Четверо: сын, дочь и два младших сына-близнеца. Я думал, что рисую их, но я ошибался.
Те, кого я предчувствовал, произошли от наших непутёвых детей. Мои чудесные внуки. Я рад, что успел узнать их.
И когда я сделал последний рисунок, последнюю татуировку, понял: то, ради чего я здесь, наконец, свершилось. И я освободился от наваждения.
Мне больше не была нужна тушь, и узоры, и что-то ещё. Достаточно было счастья.
Я просто любил её. Я, растение, просто любил её.
И теперь я отправляюсь следом.
А ты найди утраченное и прощай».
***
Леонид прочёл последнюю строчку и закрыл глаза.

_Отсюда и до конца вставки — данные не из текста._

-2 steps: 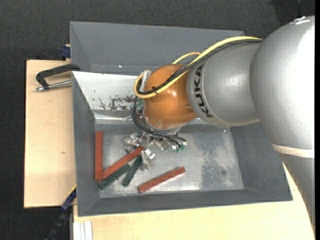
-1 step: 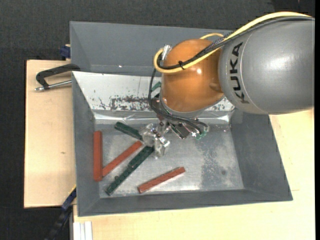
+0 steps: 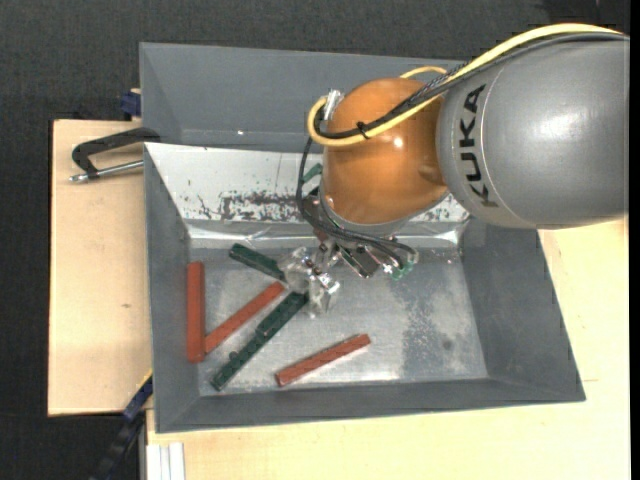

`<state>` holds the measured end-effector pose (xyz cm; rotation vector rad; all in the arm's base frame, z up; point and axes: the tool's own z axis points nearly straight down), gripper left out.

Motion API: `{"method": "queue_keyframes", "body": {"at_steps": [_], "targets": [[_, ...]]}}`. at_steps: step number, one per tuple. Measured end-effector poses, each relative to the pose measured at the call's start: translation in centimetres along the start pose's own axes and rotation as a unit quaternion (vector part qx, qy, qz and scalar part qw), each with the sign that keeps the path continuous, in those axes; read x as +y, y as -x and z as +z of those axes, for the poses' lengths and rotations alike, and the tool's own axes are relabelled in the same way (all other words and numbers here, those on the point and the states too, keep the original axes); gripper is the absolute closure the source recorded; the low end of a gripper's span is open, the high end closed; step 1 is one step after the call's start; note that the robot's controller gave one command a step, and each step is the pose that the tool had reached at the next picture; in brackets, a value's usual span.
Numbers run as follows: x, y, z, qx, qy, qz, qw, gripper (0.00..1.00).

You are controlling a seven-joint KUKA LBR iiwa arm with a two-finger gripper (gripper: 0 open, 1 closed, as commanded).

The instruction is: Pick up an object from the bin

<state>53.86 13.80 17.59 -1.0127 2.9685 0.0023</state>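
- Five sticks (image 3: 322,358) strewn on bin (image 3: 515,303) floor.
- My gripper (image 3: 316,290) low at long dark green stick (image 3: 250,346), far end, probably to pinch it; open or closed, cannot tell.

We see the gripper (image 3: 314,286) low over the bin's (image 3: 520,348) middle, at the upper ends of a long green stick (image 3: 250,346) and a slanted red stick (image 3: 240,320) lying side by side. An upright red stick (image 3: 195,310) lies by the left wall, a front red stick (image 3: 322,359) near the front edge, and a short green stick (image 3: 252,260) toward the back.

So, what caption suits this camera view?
Robot tool low in grey metal bin, over one end of a long dark green stick.
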Motion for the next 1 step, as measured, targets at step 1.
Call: {"method": "queue_keyframes", "body": {"at_steps": [1], "targets": [[0.71,-1.85,-7.6,-0.0002,0.0,-0.001,1.0,1.0]]}}
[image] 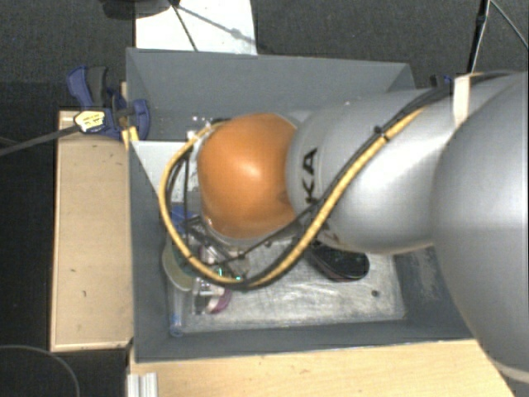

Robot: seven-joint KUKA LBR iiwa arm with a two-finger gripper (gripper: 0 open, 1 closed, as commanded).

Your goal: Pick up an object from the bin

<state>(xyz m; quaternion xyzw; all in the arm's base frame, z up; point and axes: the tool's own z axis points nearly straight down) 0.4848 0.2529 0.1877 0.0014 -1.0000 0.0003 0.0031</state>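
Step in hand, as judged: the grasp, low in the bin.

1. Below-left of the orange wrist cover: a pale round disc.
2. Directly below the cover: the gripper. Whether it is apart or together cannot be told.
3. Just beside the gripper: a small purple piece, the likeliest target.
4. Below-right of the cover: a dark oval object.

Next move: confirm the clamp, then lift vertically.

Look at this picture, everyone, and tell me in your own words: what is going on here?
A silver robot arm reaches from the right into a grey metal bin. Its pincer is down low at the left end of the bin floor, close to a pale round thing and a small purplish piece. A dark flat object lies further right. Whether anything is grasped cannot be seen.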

Неужели Виктор написал её именно для него? Или это послание кому-то ещё, кому-то из оставшихся девяти людей? Кому-то из внуков?
– Это прощальное письмо, – сказал Леонид, открывая глаза. – Он действительно знает, что Леди Александры больше нет.
– Когда я смотрела на них, – медленно ответила Вера, она стояла у окна, держась за занавеску как за спасательный круг, – я не верила, что такое возможно. Видела, но не верила. Особенно, имея перед глазами другие примеры… мать… и вообще. Бесконечная любовь, то ли дар, то ли проклятье.
– Проклятье?
Вера вяло кивнула на рукопись деда.
– Оно того не стоило, по-твоему? – Леонид вдруг разозлился. Она обернулась к нему, посмотрела в глаза и покачала головой:
– Откуда мне знать? – в её голосе была горечь. – Никогда я не испытаю… подобного. Забирай, ладно. Дедушка оставил это тебе. Сказал же – «воля», «подарок».
Леонид неожиданно для себя прижал листы к груди. «И заберу», – решил он. Не оставлять же это на растерзание детям Виктора. Только старший, по слухам, чего-то стоил, но умер совсем молодым. А трое оставшихся – дегенераты.
Мысленно оскорбив детей Боне, он успокоился.
– Спасибо, – сказал Перелётов. – Это многого стоит.
И всё-таки смог пересилить себя и, уставившись в пол, произнести правду о собственных чувствах:
– Он… я прочёл тогда, давно, в юности его стихи – про «голос чужого», про эхо, раздающееся в голове, ты знаешь, наверное. И вдруг почувствовал, что не одинок. Между мною и им, конечно, пролегали световые годы, он был звездой, я – подростком из ниоткуда, но всё равно. Он как будто знал, что со мной происходит. Я не забуду этого.
Закончил говорить, выдохнул, поднял глаза на Веру: она смотрела задумчиво, грустно, поджав губы. Потом кивнула:
– Спасибо.
Он давно не доставал эту книгу с полки, не вспоминал о ней, пока Боне был жив. «Он и сейчас ещё жив, – напомнил себе Леонид. – Не хорони его раньше времени». Но ощущение, будто для Виктора уже всё кончено, изгнать не удавалось. Оно надолго парализовало мысли Леонида. Он всё вертел книгу в руках, открывал, смотрел на форзац, шевелил губами.
И когда Здрановский вновь появился на пороге его кабинета, Перелётов вдруг, вместо того, чтобы заговорить о деле, взялся читать вслух немного выцветшие, написанные от руки строки:
«Тело твоё – от корней, потому что оно питает и поддерживает, пьёт силу земли.
Разум твой – от ствола, потому что крепок он, и стройны твои мысли, и высоки твои побуждения и стремления.
Чувства твои – от веток, и листьев, и цветов, потому что в странный узор связаны судьба твоя и людей рядом с тобой, но недолговечны твои желания – распускаются и облетают в свой срок, а из них рождаются новые корни, стволы, ветви.
Находятся также люди, что утверждают: есть в тебе, человек , что-то от дриад – древесных душ, и можешь ты творить чудеса, потому что свободен во всём, как вольный лесной народ. Но так ли это? И видел ли ты когда-нибудь хоть одну дриаду? И чувствовал ли ты когда-нибудь желание быть свободным от своих корней, ствола и ветвей? Не верь им, ибо это – ересь.»
– Это, должно быть, самое длинное посвящение, – пробормотал Леонид, захлопывая книгу, – понимаете, этот томик он подписал мне в тот же день, когда я впервые его увидел. Отдал мне и сказал, что будет меня учить. Это было…
–…щедро? – предположил Здрановский. – Должно быть, вы к нему сильно привязаны.
Он был вежлив и вроде спокоен, но Леонид чуял: детективу не терпится спросить, прояснилось лишь что-нибудь после визита к Великому Боне.
– Я ничего не узнал, – сказал Перелётов. – Виктор уже вряд ли сможет открыть кому-то тайну или что там произошло. Он едва смог произнести пару слов.